«Нужно было говорить ему прямо в ухо, чтобы он тебя понял; помню, что я часто испытывала затруднения из-за его седых волос, закрывавших уши. Впрочем, он часто сам говорил: „Мне надо остричь волосы“. На первый взгляд казалось, что они прямые и всклокоченные, но на самом деле они были очень тонкими, и когда он проводил по шевелюре рукой, волосы очень забавно поднимались вверх. — Однажды он пришел к нам; когда он снял пальто, мы увидели дыру на локте; он вспомнил о ней и хотел надеть пальто обратно, но потом все-таки снял и сказал со смехом: „Всё равно вы уже видели!!!“…
В минуты радости, как и в моменты грусти, тревожившие его лучших друзей — по меньшей мере на время, — с ним часто случались перепады настроения, причины которых сразу понять было нельзя. Так, однажды он снова пришел к нам, хотя мы решили, судя по его холодности, что случилось нечто такое, на что он обиделся, и моя сестра спросила, всё ли он еще сердится на нас. Он ответил: „Для этого я придаю себе слишком мало значения“. ‹…›
Почти все вечера он проводил с нашим семейным кружком. К несчастью, интересных вечеров было мало, поскольку он часто был похож на Пегаса в ярме: тяжба из-за опекунства приводила его в дурное расположение духа, почти до сумасшествия. Весь вечер он сидел за круглым столом подле нас, погруженный, казалось, в свои мысли, порой ронял какое-то слово с улыбкой, беспрестанно сплевывал в свой платок и при этом каждый раз в него заглядывал, поэтому я долгое время думала, что он боялся увидеть там кровь».

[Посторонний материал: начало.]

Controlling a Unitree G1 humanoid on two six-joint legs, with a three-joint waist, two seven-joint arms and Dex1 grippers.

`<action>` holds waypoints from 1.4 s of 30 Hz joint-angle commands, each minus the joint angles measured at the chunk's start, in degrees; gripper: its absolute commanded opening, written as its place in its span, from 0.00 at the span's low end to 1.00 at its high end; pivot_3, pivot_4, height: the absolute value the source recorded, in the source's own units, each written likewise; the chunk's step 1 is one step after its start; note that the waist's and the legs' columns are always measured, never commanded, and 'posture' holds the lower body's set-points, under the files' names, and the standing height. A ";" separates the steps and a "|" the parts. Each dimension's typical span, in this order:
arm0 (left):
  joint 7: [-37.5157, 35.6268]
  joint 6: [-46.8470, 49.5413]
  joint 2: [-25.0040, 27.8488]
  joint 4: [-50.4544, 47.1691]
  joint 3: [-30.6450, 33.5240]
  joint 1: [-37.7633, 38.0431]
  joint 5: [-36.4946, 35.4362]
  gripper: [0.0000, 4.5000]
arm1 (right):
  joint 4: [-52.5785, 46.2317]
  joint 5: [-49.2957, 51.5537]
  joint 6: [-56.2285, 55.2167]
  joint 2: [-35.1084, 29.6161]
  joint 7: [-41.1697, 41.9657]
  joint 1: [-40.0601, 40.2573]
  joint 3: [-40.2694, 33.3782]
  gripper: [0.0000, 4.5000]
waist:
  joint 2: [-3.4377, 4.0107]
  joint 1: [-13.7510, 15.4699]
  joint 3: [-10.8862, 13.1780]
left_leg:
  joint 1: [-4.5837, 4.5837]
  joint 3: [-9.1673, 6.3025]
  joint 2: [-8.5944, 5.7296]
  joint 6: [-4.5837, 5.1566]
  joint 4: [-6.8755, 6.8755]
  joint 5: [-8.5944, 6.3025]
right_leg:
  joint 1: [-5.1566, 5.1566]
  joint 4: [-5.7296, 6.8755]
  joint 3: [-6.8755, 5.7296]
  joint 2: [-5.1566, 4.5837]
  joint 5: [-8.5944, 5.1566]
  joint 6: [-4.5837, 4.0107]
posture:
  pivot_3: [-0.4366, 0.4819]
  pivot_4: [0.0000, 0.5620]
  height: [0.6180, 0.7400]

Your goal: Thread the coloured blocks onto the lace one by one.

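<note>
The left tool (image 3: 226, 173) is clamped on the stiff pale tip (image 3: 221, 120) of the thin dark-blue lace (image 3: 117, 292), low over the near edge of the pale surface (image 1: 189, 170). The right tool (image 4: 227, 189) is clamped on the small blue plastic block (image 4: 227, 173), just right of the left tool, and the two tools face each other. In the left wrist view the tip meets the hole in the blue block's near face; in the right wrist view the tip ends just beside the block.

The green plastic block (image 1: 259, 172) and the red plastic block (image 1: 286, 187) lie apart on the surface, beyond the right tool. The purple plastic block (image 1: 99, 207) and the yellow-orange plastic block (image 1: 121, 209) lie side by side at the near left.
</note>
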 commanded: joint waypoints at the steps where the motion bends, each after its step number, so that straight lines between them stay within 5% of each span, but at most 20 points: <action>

Нанни, вторая сестра, была помолвлена. Разумеется, свои ухаживания Бетховен обратил на нее. Но влюбилась в него Фанни. И очень не вовремя, поскольку Бетховен, занятый своим опекунством, почти не интересовался женщинами.
«2 марта 1816 года. Что со мной происходит? И этот вопль — верно ли, что он исторгнут у меня тем, о чем давеча сказала Нанни? Неужели он уже занимает столько места в моих мыслях, даже в моем сердце, чтобы простая фраза — „Уж не влюбилась ли ты в него?“ — сказанная в шутку, смутила и почти обидела меня? Бедная Фанни! Судьба не благосклонна к тебе. ‹…› Увы! Если он всё больше становится частью нашего семейного круга, он неизбежно станет мне дорог, бесконечно дорог. ‹…›
17 марта. Позавчера Бетховен провел вечер у нас. После полудня в дверь позвонили. Это был Бетховен. Он сказал: „Я принес вам первенцев весны“, — и, сделав антраша, подарил нам букетик фиалок».
На самом деле Бетховену было очень плохо. Он мучился от колик. Часть весны 1816 года он был прикован к постели. Думал о смерти, пытался привыкнуть к этой мысли, считая, что лишь «дурной человек не умеет умирать»; только присутствие Карла еще удерживает его на этой земле, говорил он. Однако он не отрекся от своих творческих замыслов: «Совсем новые вещи намечаются у меня в уме».
И не только намечались: план мессы, которая превратится в монументальную «Торжественную мессу», новые сонаты. Но вопреки тому, что утверждают некоторые заблудшие умы, страдания, плохое самочувствие, заботы о деньгах и о прислуге не способствуют творческой деятельности.